Gov. Perry names Rice bioengineer an officer in the Texas Navy
Be sure to salute Kurt Kasper the next time you see him on campus.
Kasper, a faculty fellow in bioengineering based at Rice’s BioScience Research Collaborative, has been named an honorary admiral in the Texas Navy by Gov. Rick Perry.
He earned the honorary commission for his “lengthy community and volunteer service to the state of Texas,” according to the governor’s office. He’s one of about 300 Texans (or honorary Texans), who received this recognition from the state. Many of them were nominated by members of their communities or by local or state officials.

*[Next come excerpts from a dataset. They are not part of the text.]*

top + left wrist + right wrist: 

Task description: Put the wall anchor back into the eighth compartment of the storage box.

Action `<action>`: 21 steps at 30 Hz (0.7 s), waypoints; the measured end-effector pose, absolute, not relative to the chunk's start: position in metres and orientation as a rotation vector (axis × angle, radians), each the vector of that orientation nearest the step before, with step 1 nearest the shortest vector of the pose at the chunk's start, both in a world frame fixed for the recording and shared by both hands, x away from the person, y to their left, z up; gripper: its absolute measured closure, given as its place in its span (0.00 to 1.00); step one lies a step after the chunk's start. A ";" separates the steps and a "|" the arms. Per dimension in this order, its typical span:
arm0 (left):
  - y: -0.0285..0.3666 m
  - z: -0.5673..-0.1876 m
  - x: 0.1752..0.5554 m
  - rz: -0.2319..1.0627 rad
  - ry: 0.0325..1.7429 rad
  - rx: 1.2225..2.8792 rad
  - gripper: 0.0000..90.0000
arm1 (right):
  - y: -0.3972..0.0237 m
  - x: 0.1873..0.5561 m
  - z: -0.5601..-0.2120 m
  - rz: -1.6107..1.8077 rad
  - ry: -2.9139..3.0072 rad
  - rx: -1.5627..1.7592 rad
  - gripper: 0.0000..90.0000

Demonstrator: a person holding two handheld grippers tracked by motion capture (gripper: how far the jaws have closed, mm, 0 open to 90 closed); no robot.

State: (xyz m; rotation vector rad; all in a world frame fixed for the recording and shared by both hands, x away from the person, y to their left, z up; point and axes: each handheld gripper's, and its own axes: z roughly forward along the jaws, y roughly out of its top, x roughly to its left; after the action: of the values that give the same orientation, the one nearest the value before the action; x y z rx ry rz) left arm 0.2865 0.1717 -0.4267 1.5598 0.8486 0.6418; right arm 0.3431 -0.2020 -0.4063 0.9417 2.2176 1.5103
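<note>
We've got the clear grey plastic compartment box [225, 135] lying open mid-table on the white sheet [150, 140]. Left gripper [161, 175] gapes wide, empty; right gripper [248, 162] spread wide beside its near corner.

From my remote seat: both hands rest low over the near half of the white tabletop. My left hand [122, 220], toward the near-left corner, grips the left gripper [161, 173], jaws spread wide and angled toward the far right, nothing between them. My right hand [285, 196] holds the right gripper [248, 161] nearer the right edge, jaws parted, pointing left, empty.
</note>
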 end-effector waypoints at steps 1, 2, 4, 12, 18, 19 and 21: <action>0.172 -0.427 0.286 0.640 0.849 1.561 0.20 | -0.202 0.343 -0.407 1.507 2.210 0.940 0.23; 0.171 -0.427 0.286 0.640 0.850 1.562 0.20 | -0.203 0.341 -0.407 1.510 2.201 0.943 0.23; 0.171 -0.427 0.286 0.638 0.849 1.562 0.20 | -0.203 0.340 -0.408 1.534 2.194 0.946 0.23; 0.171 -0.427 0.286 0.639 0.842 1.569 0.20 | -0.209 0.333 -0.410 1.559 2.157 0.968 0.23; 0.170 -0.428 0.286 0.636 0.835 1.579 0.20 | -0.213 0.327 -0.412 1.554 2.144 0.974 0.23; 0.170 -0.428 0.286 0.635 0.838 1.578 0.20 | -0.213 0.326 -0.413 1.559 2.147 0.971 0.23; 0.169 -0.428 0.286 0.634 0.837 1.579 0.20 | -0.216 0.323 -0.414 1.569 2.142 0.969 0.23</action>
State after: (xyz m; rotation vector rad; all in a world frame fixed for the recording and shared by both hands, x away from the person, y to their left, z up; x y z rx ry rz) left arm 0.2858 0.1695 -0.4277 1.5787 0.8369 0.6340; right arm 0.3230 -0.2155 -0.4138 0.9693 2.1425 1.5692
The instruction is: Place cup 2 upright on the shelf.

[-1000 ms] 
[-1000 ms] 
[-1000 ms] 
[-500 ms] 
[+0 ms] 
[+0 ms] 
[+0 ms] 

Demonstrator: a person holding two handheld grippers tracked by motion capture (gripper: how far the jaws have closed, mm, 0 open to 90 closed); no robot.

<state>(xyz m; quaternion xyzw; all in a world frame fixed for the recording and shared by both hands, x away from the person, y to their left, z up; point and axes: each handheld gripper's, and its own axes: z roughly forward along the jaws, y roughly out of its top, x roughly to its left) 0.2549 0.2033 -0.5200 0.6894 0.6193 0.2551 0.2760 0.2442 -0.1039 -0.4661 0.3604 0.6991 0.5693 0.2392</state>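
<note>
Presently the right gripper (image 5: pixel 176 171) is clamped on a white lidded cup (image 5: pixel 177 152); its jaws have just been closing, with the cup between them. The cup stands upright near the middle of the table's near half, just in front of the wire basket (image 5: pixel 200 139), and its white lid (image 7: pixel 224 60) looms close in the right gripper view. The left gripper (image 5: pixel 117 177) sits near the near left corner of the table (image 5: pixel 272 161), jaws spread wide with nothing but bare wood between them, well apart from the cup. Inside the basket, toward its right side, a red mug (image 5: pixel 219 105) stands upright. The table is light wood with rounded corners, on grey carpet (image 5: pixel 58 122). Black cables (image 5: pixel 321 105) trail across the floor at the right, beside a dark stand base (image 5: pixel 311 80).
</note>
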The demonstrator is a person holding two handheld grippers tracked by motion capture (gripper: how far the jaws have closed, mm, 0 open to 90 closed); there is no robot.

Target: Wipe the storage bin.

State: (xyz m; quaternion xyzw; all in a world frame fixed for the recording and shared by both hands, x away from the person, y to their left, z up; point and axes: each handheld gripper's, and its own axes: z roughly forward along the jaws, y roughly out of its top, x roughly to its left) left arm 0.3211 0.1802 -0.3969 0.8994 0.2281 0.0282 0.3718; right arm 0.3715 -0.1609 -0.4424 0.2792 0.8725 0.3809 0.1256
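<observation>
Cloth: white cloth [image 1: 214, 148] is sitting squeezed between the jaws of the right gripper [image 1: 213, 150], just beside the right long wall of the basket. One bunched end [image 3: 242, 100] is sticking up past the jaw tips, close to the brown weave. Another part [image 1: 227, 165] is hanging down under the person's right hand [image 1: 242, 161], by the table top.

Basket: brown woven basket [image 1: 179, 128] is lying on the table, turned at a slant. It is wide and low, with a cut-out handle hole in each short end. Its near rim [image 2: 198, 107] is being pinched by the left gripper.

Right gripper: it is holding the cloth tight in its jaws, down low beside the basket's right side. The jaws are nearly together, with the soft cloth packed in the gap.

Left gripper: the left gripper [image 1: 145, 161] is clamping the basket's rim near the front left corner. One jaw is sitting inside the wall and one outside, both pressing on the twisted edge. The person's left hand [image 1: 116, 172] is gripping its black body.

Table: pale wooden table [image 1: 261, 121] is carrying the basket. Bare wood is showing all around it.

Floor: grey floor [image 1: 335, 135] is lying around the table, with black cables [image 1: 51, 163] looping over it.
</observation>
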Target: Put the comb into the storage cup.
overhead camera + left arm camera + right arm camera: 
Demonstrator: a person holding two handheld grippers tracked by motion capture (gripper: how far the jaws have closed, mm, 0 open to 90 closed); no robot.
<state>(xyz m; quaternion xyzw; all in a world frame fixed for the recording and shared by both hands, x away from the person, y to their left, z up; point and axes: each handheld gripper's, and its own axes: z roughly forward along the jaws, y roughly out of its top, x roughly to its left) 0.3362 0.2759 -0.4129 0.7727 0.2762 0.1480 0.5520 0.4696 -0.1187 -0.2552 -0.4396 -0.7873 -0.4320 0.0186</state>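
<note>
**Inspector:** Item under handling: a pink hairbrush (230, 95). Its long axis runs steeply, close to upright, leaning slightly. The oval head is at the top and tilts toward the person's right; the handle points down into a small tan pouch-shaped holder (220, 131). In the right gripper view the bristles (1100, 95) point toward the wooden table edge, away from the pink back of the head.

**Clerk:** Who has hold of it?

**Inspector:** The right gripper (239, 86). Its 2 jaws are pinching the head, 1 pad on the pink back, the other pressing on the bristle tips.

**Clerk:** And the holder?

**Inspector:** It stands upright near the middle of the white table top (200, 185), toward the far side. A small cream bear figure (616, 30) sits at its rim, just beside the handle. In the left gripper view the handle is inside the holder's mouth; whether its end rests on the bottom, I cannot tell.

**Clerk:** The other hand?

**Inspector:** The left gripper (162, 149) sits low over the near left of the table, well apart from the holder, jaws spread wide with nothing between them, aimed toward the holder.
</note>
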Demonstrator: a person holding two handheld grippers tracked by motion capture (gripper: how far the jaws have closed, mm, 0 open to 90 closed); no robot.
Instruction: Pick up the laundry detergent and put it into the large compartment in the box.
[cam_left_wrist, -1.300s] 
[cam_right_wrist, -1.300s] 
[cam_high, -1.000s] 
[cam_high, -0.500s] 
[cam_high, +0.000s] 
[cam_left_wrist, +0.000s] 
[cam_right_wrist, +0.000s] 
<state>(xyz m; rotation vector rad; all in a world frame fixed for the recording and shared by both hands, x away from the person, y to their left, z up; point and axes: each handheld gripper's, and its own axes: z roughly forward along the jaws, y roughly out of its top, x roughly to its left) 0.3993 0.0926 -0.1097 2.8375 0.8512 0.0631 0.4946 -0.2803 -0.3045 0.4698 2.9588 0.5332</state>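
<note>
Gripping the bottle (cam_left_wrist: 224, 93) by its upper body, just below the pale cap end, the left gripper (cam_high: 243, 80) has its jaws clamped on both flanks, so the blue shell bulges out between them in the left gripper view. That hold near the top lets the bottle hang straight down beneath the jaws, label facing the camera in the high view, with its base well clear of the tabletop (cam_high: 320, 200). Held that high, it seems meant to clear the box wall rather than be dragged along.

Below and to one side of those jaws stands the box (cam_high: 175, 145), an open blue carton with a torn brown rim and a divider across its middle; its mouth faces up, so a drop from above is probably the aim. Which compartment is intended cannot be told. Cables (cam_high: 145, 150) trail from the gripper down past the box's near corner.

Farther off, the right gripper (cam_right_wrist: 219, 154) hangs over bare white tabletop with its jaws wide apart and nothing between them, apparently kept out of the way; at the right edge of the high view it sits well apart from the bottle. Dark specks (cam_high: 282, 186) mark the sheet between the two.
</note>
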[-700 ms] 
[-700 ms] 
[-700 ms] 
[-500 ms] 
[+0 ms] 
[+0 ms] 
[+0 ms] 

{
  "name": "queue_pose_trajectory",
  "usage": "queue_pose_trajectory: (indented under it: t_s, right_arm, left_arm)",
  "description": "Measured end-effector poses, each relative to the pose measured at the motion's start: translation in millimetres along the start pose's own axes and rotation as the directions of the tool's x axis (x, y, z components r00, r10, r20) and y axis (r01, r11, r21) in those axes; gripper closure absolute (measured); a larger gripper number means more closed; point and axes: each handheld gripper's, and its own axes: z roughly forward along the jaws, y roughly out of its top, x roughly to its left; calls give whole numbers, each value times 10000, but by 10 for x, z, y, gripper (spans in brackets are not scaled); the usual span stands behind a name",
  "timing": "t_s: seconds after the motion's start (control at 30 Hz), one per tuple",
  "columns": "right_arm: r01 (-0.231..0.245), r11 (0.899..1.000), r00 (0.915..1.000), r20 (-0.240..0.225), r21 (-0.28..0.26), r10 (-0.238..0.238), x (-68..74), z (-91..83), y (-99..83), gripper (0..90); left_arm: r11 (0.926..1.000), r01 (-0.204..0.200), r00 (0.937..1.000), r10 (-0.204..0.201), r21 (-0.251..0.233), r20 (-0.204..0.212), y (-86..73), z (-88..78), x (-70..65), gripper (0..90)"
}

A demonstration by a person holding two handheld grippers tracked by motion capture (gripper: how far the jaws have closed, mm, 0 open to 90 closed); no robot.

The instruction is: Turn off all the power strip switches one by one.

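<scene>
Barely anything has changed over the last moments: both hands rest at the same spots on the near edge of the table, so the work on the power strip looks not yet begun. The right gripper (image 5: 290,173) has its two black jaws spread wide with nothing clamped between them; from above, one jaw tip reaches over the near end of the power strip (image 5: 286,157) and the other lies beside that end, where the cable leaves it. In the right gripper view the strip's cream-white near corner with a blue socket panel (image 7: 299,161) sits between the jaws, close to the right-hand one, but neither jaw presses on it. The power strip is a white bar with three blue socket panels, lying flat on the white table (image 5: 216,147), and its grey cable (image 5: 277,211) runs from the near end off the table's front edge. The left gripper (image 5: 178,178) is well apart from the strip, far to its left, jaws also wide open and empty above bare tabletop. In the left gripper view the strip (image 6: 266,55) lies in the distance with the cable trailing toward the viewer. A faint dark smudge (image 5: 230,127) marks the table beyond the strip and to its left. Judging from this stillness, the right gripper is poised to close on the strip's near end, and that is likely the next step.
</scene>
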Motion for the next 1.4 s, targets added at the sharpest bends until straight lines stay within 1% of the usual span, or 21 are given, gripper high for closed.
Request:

Kasper was nominated by Harris County Precinct 4 Commissioner R. “Cactus” Jack Cagle ’83, who wrote to the governor to commend Kasper’s “steadfast commitment to community service, to the preservation and promotion of Texas history and to the development of biomedical technologies to advance patient care.”
Cagle wrote, “He blends together in a whole the best of Texas’ past and our nation’s future.”
Kasper, who earned his Ph.D. in 2006 as a student of Rice bioengineer Antonios Mikos, serves on the board of directors of the Association of Rice Alumni and of the Masonic Building Association of Houston, and he has served on the board of First Christian Church in Houston.
Cagle noted that Kasper, as an officer of the oldest Masonic lodge in Texas, “presents a tireless devotion to digitally preserving the vast archives of Holland Lodge, the late membership of which includes such legendary figures in Texas history as Sam Houston, James Fannin and Anson Jones. … Kurt maintains an active general commitment to preserving and promoting Texas history.”
Kasper found documentation in Rice’s Woodson Research Center that William Marsh Rice was named a life member of Holland Lodge in 1880. Kasper himself was named a life member 130 years later.
Kasper’s primary interest is in the development of novel biomaterials and approaches for the regeneration of orthopedic tissues, including bone and cartilage. He is a key player in a recently renewed Department of Defense grant to improve technologies to treat soldiers injured on the battlefield, work that will also benefit citizens.
He is also an investigator in a project sponsored by the National Institutes of Health to develop an injectable mixture of polymers, adult stem cells and biologically active factors to promote the regeneration of injured cartilage.
“I am so very grateful to be recognized with this tremendous honor for pursuing my passions in research, service and education,” Kasper said.